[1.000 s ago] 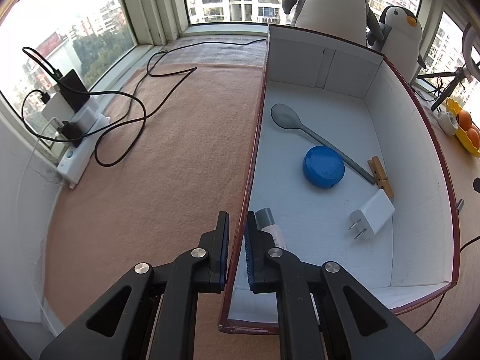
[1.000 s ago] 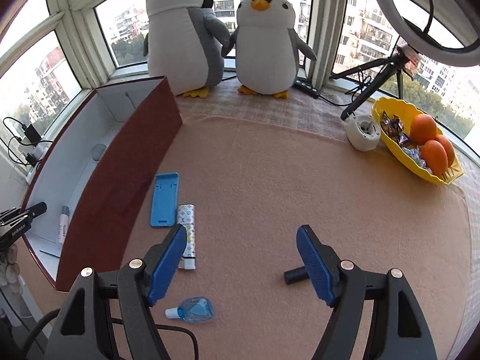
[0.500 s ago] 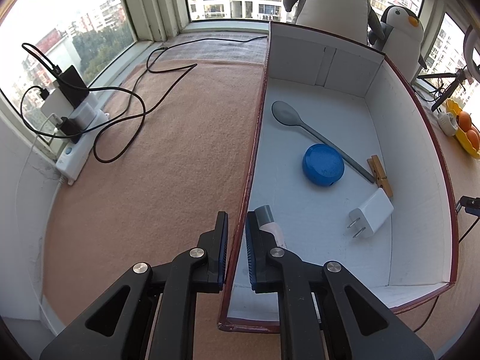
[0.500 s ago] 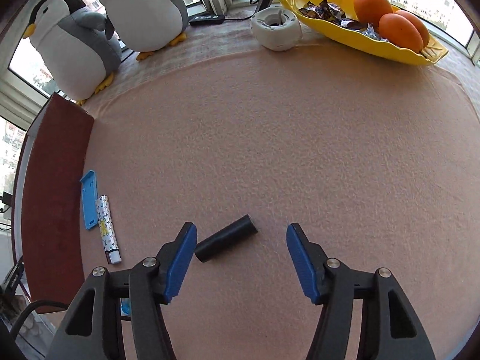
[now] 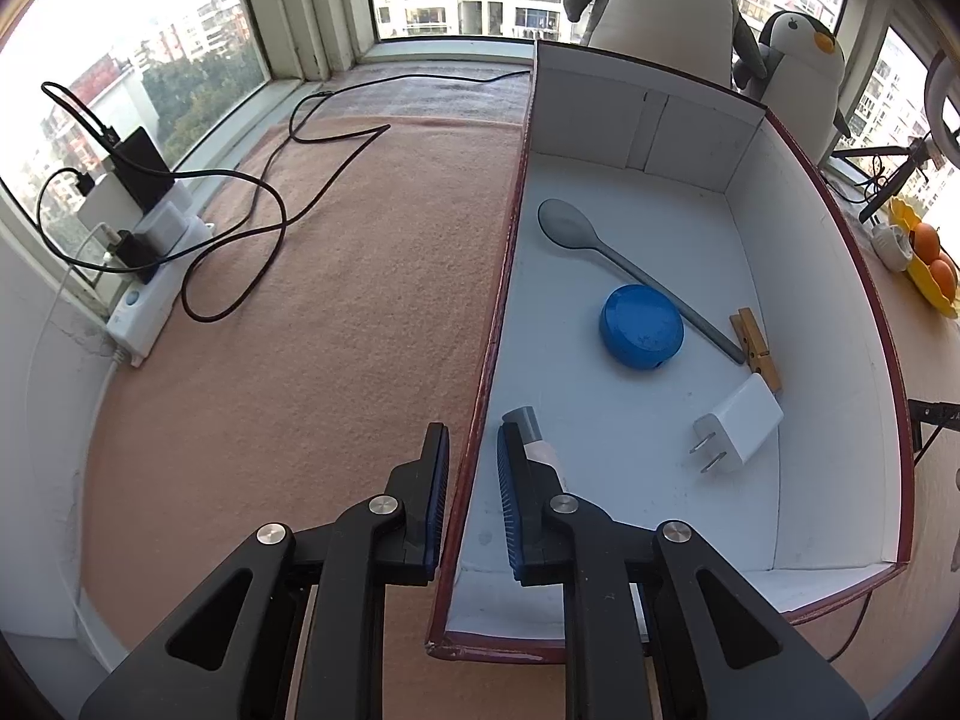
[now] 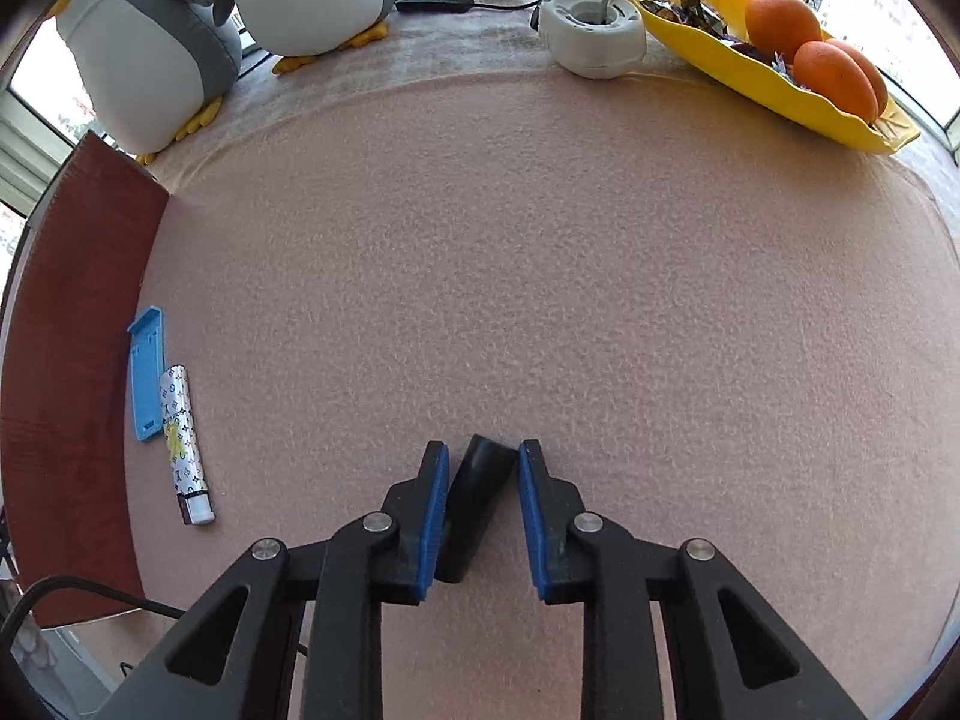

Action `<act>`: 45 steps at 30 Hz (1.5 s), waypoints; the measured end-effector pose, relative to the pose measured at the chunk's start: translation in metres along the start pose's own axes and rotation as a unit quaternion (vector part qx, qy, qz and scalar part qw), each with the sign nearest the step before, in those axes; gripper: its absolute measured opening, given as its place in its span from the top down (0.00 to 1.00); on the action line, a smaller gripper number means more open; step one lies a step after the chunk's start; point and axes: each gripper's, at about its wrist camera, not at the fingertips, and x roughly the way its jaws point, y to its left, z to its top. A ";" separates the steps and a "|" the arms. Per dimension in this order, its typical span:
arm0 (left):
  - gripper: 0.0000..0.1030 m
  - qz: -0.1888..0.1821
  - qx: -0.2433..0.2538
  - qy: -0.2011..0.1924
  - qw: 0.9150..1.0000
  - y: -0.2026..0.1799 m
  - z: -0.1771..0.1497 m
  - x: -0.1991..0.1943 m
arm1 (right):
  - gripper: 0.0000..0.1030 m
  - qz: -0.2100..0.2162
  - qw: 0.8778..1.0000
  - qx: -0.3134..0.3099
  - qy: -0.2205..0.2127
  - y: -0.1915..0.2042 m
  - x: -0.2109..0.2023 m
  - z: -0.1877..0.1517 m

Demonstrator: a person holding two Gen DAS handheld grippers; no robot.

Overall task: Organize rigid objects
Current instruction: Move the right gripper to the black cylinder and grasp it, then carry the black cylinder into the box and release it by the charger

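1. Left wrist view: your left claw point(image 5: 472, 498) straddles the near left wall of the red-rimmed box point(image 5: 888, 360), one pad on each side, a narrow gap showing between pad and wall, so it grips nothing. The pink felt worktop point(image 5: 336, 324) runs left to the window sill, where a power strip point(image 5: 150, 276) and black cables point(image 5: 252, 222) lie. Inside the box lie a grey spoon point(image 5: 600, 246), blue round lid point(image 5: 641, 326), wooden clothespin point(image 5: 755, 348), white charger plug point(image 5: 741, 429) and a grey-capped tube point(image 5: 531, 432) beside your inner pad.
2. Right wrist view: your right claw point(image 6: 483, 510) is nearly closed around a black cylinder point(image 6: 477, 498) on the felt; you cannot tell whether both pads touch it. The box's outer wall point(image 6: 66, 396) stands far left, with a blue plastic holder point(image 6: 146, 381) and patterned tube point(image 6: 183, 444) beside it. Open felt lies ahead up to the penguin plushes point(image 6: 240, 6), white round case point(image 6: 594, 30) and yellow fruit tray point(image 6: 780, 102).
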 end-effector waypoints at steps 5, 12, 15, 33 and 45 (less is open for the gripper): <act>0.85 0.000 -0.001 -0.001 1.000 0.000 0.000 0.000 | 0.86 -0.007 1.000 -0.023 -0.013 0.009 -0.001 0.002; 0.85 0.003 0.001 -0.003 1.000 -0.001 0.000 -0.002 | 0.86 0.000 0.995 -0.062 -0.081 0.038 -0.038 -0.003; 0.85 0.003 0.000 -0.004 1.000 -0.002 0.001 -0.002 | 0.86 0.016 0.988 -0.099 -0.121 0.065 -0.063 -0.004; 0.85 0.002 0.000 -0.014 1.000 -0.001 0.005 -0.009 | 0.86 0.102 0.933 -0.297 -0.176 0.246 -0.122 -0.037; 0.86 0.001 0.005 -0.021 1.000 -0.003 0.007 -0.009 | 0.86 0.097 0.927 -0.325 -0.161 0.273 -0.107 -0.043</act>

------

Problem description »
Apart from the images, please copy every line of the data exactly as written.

Answer for this exercise »
[1.000 s ago] 
[1.000 s ago] 
[0.500 s ago] 
[0.500 s ago] 
[now] 
[now] 

Action `<act>`: 45 steps at 30 Hz (1.5 s), waypoints; the measured end-effector pose, relative to the pose measured at the chunk's start: translation in metres along the start pose's own axes and rotation as a unit quaternion (vector part qx, qy, qz and scalar part qw), each with the sign nearest the step before, in those axes; gripper: its absolute measured opening, given as its place in its span from the top down (0.00 to 1.00); on the action line, a smaller gripper number means more open; step one lies a step after the chunk's start; point and axes: each gripper's, at about its wrist camera, not at the fingertips, and x roughly the way its jaws point, y to its left, z to its top. A ";" separates the steps and a "|" the arms. Per dimension in this order, its typical span:
arm0 (left):
  - gripper: 0.0000..0.1030 m
  - qz: -0.1888..0.1821
  - qx: -0.2433..0.2538
  - qy: -0.2011..0.1924
  - qw: 0.9150..1.0000
  - y: -0.2026..0.1799 m
  - z: -0.1771..0.1497 m
  - x: -0.1991..0.1943 m
arm1 (right):
  - gripper: 0.0000..0.1030 m
  - qz: -0.2100..0.2162
  - qw: 0.8778..1.0000
  - qx: -0.3134..0.3099
  - qy: -0.2205..0.2127
  - y: -0.1915..0.2042 m
  - x: -0.2109..0.2023 m
  - z: -0.1877..0.1517 m

Demonstrator: a person holding two Gen DAS handheld grippers; no robot.

Overall task: Organize rigid objects
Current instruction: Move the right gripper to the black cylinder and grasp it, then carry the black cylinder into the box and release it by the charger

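1. Left wrist view: your left claw point(image 5: 472, 498) straddles the near left wall of the red-rimmed box point(image 5: 888, 360), one pad on each side, a narrow gap showing between pad and wall, so it grips nothing. The pink felt worktop point(image 5: 336, 324) runs left to the window sill, where a power strip point(image 5: 150, 276) and black cables point(image 5: 252, 222) lie. Inside the box lie a grey spoon point(image 5: 600, 246), blue round lid point(image 5: 641, 326), wooden clothespin point(image 5: 755, 348), white charger plug point(image 5: 741, 429) and a grey-capped tube point(image 5: 531, 432) beside your inner pad.
2. Right wrist view: your right claw point(image 6: 483, 510) is nearly closed around a black cylinder point(image 6: 477, 498) on the felt; you cannot tell whether both pads touch it. The box's outer wall point(image 6: 66, 396) stands far left, with a blue plastic holder point(image 6: 146, 381) and patterned tube point(image 6: 183, 444) beside it. Open felt lies ahead up to the penguin plushes point(image 6: 240, 6), white round case point(image 6: 594, 30) and yellow fruit tray point(image 6: 780, 102).
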 end-effector waypoints at steps 5, 12, 15, 33 and 45 (less is open for the gripper): <act>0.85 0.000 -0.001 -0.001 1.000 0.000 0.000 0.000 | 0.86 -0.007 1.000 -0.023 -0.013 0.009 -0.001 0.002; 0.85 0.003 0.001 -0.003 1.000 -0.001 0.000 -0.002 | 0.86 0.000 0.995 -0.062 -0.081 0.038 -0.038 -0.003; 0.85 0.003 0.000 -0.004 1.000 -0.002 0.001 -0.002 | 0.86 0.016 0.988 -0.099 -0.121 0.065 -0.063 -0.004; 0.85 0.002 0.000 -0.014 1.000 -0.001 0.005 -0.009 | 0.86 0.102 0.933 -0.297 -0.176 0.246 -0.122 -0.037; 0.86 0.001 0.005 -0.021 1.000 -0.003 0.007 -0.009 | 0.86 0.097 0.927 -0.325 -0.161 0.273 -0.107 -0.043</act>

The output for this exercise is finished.